SOURCE MATERIAL
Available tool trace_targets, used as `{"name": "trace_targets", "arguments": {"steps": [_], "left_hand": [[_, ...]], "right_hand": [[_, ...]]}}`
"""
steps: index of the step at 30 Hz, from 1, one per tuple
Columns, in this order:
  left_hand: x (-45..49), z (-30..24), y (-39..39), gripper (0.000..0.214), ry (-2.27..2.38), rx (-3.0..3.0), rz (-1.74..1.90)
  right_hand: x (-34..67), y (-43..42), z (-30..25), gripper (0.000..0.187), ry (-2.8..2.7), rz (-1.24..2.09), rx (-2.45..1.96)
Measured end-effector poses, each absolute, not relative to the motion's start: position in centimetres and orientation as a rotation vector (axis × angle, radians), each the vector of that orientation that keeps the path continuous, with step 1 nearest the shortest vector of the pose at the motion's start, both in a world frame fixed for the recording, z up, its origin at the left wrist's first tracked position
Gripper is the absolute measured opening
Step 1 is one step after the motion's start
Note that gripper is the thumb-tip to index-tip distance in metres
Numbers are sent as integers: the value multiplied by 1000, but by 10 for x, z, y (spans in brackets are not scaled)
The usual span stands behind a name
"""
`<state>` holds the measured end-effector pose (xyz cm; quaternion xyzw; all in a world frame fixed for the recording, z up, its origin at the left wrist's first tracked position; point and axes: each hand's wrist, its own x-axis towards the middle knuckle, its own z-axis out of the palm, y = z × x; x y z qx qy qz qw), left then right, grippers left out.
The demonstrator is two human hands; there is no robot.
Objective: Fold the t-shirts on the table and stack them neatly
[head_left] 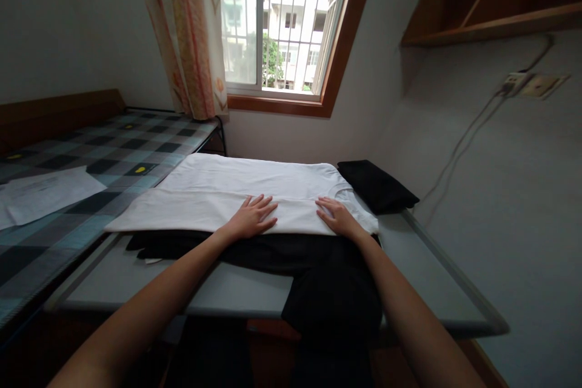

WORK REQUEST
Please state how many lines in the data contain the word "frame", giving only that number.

EXERCISE RESPONSE
2